▼

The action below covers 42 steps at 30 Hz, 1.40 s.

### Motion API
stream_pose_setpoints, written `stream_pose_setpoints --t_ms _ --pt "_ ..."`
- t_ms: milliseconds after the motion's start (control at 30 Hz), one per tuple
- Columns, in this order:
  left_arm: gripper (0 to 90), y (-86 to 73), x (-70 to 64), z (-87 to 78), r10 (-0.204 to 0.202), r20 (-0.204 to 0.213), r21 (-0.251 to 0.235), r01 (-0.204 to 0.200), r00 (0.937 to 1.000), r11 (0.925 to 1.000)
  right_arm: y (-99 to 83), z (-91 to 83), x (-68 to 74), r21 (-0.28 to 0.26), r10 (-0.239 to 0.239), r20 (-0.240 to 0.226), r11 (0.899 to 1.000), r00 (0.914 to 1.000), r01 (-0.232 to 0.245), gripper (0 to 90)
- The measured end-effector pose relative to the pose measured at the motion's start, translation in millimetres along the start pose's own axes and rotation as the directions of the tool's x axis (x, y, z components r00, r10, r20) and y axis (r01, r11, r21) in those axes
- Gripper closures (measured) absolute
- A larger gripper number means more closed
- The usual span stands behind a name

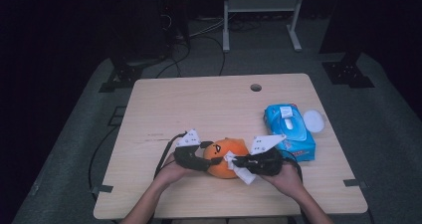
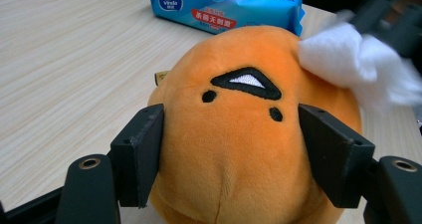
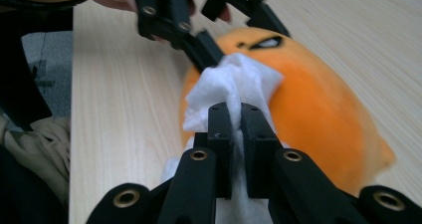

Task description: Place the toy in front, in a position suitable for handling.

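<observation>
An orange plush toy (image 1: 226,157) with a stitched black face lies on the wooden table (image 1: 209,109) near its front edge. My left gripper (image 1: 206,159) is shut on the toy (image 2: 239,134), one jaw pressed against each side of it. My right gripper (image 1: 238,163) is shut on a white wipe (image 3: 234,92), which it holds against the toy (image 3: 318,114). The wipe (image 2: 358,64) touches the toy's upper right side in the left gripper view. The wipe (image 1: 242,172) hangs below the right gripper in the high view.
A blue pack of wet wipes (image 1: 290,131) lies to the right of the toy, with a round white lid (image 1: 313,120) beside it. A cable hole (image 1: 256,87) sits near the table's far edge. A white frame (image 1: 261,10) and cables stand on the floor beyond.
</observation>
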State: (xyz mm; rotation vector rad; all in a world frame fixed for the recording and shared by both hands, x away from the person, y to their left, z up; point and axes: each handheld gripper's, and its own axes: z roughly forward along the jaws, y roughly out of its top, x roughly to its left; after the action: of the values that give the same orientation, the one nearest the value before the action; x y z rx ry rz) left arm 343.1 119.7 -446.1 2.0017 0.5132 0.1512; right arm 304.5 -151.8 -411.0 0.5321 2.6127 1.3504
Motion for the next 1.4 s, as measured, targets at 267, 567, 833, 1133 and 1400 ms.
stream_pose_setpoints --t_ms 267,567,833,1133,1400 --pt "29.1 -0.2 0.4 0.6 0.002 0.0 0.0 -0.002 1.0 1.0 -20.9 -23.4 -26.8 -0.012 0.094 0.1 0.996 0.9906 -0.093 83.6" --pt "28.6 -0.8 -0.1 1.5 0.014 0.008 -0.001 -0.014 0.9999 0.9999 -4.7 -6.9 -9.7 -0.029 0.041 0.018 0.999 0.999 -0.041 83.5" --pt "28.4 0.0 -1.7 1.9 0.019 0.007 0.004 -0.019 0.9998 0.9998 -21.6 -18.4 -32.0 -0.03 0.137 0.066 0.99 0.9883 -0.136 83.5" --pt "19.3 5.6 -2.7 -1.8 0.023 0.026 0.012 -0.023 0.9994 0.9997 -11.9 -6.2 -18.7 -0.025 0.097 0.023 0.995 0.995 -0.097 83.6" --pt "22.3 9.2 -9.1 -8.0 0.075 0.046 0.044 -0.077 0.9961 0.996 -19.1 -12.7 -27.9 -0.028 0.141 0.052 0.99 0.9886 -0.14 83.6"
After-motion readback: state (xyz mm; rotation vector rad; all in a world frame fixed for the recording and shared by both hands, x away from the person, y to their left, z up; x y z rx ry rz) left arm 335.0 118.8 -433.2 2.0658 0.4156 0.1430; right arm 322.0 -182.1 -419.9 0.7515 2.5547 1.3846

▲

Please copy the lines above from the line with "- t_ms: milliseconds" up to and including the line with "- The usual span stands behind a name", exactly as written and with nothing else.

- t_ms: milliseconds after the motion's start (control at 30 Hz), one per tuple
- Columns, in this order:
  left_arm: gripper (0 to 90), y (-86 to 73), x (-70 to 64), z (-87 to 78), r10 (-0.204 to 0.202), r20 (-0.204 to 0.213), r21 (-0.251 to 0.235), r01 (-0.204 to 0.200), r00 (0.937 to 1.000), r11 (0.925 to 1.000)
  right_arm: y (-99 to 83), z (-91 to 83), x (-68 to 74), r21 (-0.28 to 0.26), r10 (-0.239 to 0.239), r20 (-0.240 to 0.226), r11 (0.899 to 1.000), r00 (0.914 to 1.000), r01 (-0.232 to 0.245), gripper (0 to 90)
- The measured end-effector pose relative to the pose measured at the motion's start, translation in millimetres along the start pose's own axes and rotation as the directions of the tool's x axis (x, y, z components r00, r10, r20) and y axis (r01, r11, r21) in those axes
- Gripper closures (measured) absolute
- A larger gripper number means more closed
- The usual span stands behind a name

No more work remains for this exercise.